One exact copy of the listing, minus the images, is the required answer.

◇ ◇ ◇ ◇ ◇ ◇ ◇

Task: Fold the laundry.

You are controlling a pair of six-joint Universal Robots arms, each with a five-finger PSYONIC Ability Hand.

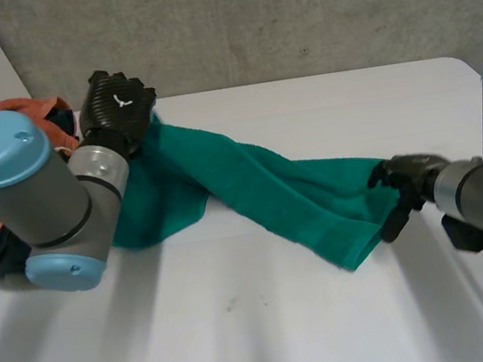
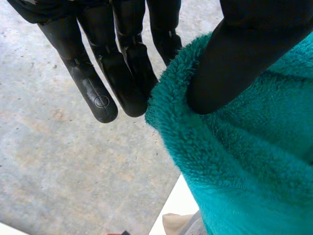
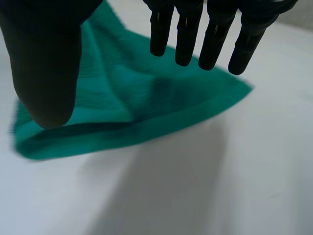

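Green towel [image 1: 251, 184] stretches lengthwise from left hand [image 1: 118, 104] toward right hand [image 1: 407, 177]

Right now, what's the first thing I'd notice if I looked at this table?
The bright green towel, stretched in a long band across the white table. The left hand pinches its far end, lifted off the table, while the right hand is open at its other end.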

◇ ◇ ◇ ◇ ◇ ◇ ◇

*YOUR RESPONSE:*
Task: Fold the laundry.

You are controlling a pair of six-joint Universal Robots arms, each with a five-finger PSYONIC Ability Hand.


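Green towel [image 1: 251, 184] stretches lengthwise from left hand [image 1: 118, 104] toward right hand [image 1: 407, 177]

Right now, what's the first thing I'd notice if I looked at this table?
The bright green towel, stretched in a long band across the white table. The left hand pinches its far end, lifted off the table, while the right hand is open at its other end.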

The complete output has now been given.